Your existing brick should have weep holes at the bottom or at the level of the finished floor elevation.
As for water proofing the existing you can use a brush on type water proofing like STO CORP water proofing for Brick Veneer systems. Remove all damaged sheathing & Felt do this so as to leave a stairstep or lapping of felt & sheathing than apply the water proofing so it covers the felt & the sheathing edge & up to 2 inches of the back side of the sheathing you may need two coats to make sure it is water tight.


----------



## ex-Khobar Andy (Aug 26, 2007)

Thanks Clarence - gypsum sheathing is what I was looking for and yes it appears to be nailed to the studs. I am used to a fibreboard or plywood sheathing which obviously has more structural strength than this material. 



My original intent was to remove just the termite affected studs (3 or four in a approx 20 x 20 double garage) and replace them. One or two at a time is fine and I am sure the structure is strong enough to withstand this for the hour or two it takes me to cut and place the new stud. Do you think that maybe I should just remove and replace all the studs a couple at a time and put the new gypsum sheathing between the stud and the brick? If I just get some foil faced insulation board, cut it into 14" widths so it fits between the studs and glue it in pace, will that achieve the same 'drain plane' effect? I could then just leave the gypsum sheathing in place. Where it is still good it will continue as before; where it is damaged the insulation board will pick up the slack.


----------



## ex-Khobar Andy (Aug 26, 2007)

Thanks again Clarence - my last post overlapped with yours so I'll take the time to understand all the replies.


----------



## Nealtw (Jun 22, 2017)

There should be weep holes on the outside bottom.
You might find that the sill plate is either treated lumber or is siting on a thin foam sill gasket, most times the drywall is purposely left 3/4" off the floor and left like that, no floor molding.
Between the brick and the wall board, should be a gap for the water to fall to the bottom, the tarpaper would just be tucked in the bottom to deflect the water out and down, and keep the structure dry with out blocking it's path.
You said you will be changing some studs, any structure that looks like it has water damage but not enough to change, I would paint some end grain treatment on it to kill rot or mold spores that might be there.
http://nisuscorp.com/wood-preservation/contractor-diy/
https://www.google.ca/search?q=bric..._bLdAhWpsVQKHUJqAFkQ_AUICigB&biw=1920&bih=940


----------



## ex-Khobar Andy (Aug 26, 2007)

OK there are weep holes - never saw them until you told me where to look. About every second brick in the lowest course has a 1/8 or maybe smaller hole in the mortar about 2 inches above the concrete foundation.

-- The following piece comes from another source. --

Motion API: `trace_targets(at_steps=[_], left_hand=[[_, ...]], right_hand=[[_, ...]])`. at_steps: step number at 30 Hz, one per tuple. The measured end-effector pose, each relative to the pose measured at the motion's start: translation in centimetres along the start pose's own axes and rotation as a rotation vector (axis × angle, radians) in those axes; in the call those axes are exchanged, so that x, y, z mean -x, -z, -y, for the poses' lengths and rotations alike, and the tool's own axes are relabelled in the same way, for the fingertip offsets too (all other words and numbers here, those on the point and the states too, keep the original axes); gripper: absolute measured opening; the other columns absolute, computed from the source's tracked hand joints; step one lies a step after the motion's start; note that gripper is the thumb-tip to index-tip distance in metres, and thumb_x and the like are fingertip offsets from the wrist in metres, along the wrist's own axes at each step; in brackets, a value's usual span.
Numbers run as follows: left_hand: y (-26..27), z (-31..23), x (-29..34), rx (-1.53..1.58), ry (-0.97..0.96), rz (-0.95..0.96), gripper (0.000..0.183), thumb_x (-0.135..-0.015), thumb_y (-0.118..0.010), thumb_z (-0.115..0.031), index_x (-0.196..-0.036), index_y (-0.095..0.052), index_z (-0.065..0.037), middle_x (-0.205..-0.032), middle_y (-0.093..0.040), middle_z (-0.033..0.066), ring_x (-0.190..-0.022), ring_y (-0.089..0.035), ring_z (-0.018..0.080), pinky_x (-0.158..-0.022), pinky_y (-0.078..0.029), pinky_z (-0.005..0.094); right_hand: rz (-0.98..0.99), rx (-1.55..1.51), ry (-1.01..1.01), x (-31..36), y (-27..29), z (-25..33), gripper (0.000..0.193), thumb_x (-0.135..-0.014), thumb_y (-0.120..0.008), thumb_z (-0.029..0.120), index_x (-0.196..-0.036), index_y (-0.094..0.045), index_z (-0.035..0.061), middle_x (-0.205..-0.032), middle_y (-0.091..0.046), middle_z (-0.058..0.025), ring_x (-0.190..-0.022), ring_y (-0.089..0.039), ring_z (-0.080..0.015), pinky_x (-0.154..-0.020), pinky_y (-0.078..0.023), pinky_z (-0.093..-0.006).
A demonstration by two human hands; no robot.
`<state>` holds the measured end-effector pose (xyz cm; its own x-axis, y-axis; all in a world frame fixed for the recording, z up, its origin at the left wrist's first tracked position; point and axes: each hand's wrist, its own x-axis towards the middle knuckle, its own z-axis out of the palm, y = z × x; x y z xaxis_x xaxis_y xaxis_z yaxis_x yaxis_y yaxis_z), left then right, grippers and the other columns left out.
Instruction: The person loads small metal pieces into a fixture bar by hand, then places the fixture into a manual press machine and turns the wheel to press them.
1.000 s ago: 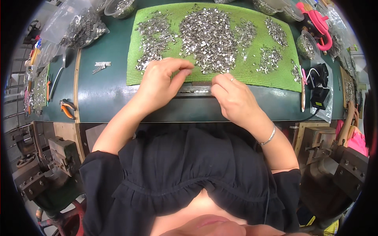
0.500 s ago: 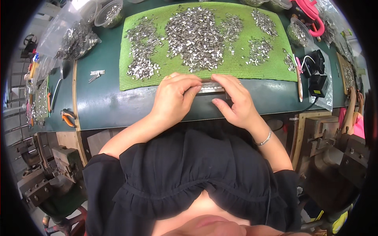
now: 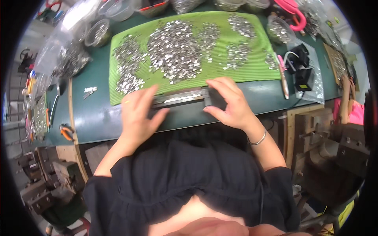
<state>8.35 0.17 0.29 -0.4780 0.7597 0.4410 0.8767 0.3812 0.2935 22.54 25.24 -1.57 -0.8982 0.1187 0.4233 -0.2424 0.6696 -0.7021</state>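
Observation:
A long dark metal holder (image 3: 179, 98) lies crosswise on the table by the near edge of the green mat (image 3: 252, 77). A strip of shiny metal runs along its top. My right hand (image 3: 232, 104) has the holder's right end between thumb and fingertips. At the holder's left end is my left hand (image 3: 138, 112), its thumb and fingers spread apart and slightly blurred. Whether it touches the holder I cannot make out. Small silvery metal pieces (image 3: 175, 51) lie in several heaps on the mat, the largest in the middle.
Clear tubs (image 3: 98, 33) and bags of metal parts (image 3: 71, 63) line the back and left. Orange-handled pliers (image 3: 66, 132) lie front left. A black adapter (image 3: 304, 80) and a pink-and-white tool (image 3: 283, 78) are at right. Another person's hands (image 3: 346, 90) work far right.
My left hand has moved left and spread its fingers, uncovering more of the holder. My right hand stays at the holder's right end. The whole view has shifted slightly.

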Motion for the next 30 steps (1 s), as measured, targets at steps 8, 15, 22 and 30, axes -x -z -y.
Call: trace_targets(at_steps=[8,15,22,30], left_hand=[[-1.6,2.3,2.0,0.019,0.149,0.207,0.031,-0.081,-0.078,-0.022,-0.101,-0.064,-0.003,-0.080,-0.063,0.0158,-0.072,-0.060,0.0347,-0.066,-0.046,0.0429],[-2.9,-4.7,-8.6,0.344,-0.217,0.354,0.029,-0.078,-0.080,-0.015,-0.096,-0.061,-0.002,-0.076,-0.061,0.0160,-0.068,-0.061,0.0360,-0.063,-0.047,0.0428],[-13.7,-26.1,-23.3,0.619,-1.009,0.433,0.033,-0.081,-0.076,-0.025,-0.098,-0.058,-0.003,-0.083,-0.063,0.0174,-0.084,-0.059,0.0381,-0.076,-0.047,0.0476],[-19.8,-34.9,-22.5,0.702,-0.876,0.421,0.039,-0.080,-0.077,-0.024,-0.110,-0.063,-0.003,-0.092,-0.070,0.0177,-0.091,-0.065,0.0392,-0.080,-0.051,0.0472]], right_hand=[[0.208,-0.108,-0.012,0.1,-0.2,-3.7,0.054,-0.071,-0.082,0.011,-0.119,-0.061,-0.0024,-0.106,-0.063,-0.0173,-0.098,-0.063,-0.0351,-0.084,-0.051,-0.0407],[-0.108,-0.438,-0.354,8.9,9.0,1.6,0.049,-0.076,-0.078,-0.005,-0.121,-0.060,-0.0049,-0.113,-0.065,-0.0146,-0.087,-0.070,-0.0187,-0.074,-0.059,-0.0310],[-0.963,-0.006,-0.643,22.2,14.7,9.2,0.043,-0.075,-0.073,-0.015,-0.114,-0.058,-0.0060,-0.104,-0.066,-0.0105,-0.088,-0.069,-0.0145,-0.074,-0.059,-0.0272],[-1.231,0.125,-0.857,24.5,13.3,7.2,0.031,-0.078,-0.079,-0.005,-0.100,-0.057,-0.0038,-0.079,-0.071,-0.0098,-0.075,-0.069,-0.0115,-0.068,-0.057,-0.0247]])
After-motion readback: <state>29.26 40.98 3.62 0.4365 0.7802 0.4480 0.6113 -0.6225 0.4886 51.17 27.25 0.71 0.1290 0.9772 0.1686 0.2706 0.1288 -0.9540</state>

I poked a fir needle into some of these and it went in no more than 1/4 inch - do these get plugged up over time? (The brick is not painted.) Should I drill these out from the outside? 



Yes to the 3/4 gap at the bottom of the drywall - I was just going to put a 3/4 inch plank there on the floor while I place the drywall. the cove molding was just going to be added to prevent any water intrusion from the garage floor - I think I maybe lived too long in Buffalo NY where for four months of the year your car brings in an iceberg every time. 



I want to make sure I understand - if I just cut say 12 inch strips of tar paper and insert it along the bottom between the studs and the brick in such a way that water is guided to the weep holes, that would work? Hold the paper in place say with duct tape as of course I cannot get at it from behind to nail it in place.


Thanks for all your help, everyone - I always learn a lot when I come here.


----------



## ClarenceBauer (Mar 4, 2005)

http://my.fit.edu/~locurcio/14-Civi...Concrete/Ch5-Masonry Construction.pdf#page=30
Check page # 164 it may help you understand the brick construction.
The weeps may have a cotton wick installed to prevent bugs from entering.


----------



## ex-Khobar Andy (Aug 26, 2007)

Thanks everyone. Because I could not replace the sheathing without tearing out the whole wall I used a hard foam insulation board which I could slide in between the studs and the brick. Where I had to cut it to get it in I taped the joints so its pretty impervious and should shed water, if any, down to the weep holes. The roof had been replaced in the last year or so, and i am pretty sure that the water issue is no longer a problem.


----------



## Nealtw (Jun 22, 2017)

ex-Khobar Andy said:


> Thanks everyone. Because I could not replace the sheathing without tearing out the whole wall I used a hard foam insulation board which I could slide in between the studs and the brick. Where I had to cut it to get it in I taped the joints so its pretty impervious and should shed water, if any, down to the weep holes. The roof had been replaced in the last year or so, and i am pretty sure that the water issue is no longer a problem.


 The brick absorbs water from the outside and then it wick thru and drain down the back. It is not about a roof problem.:wink2:


----------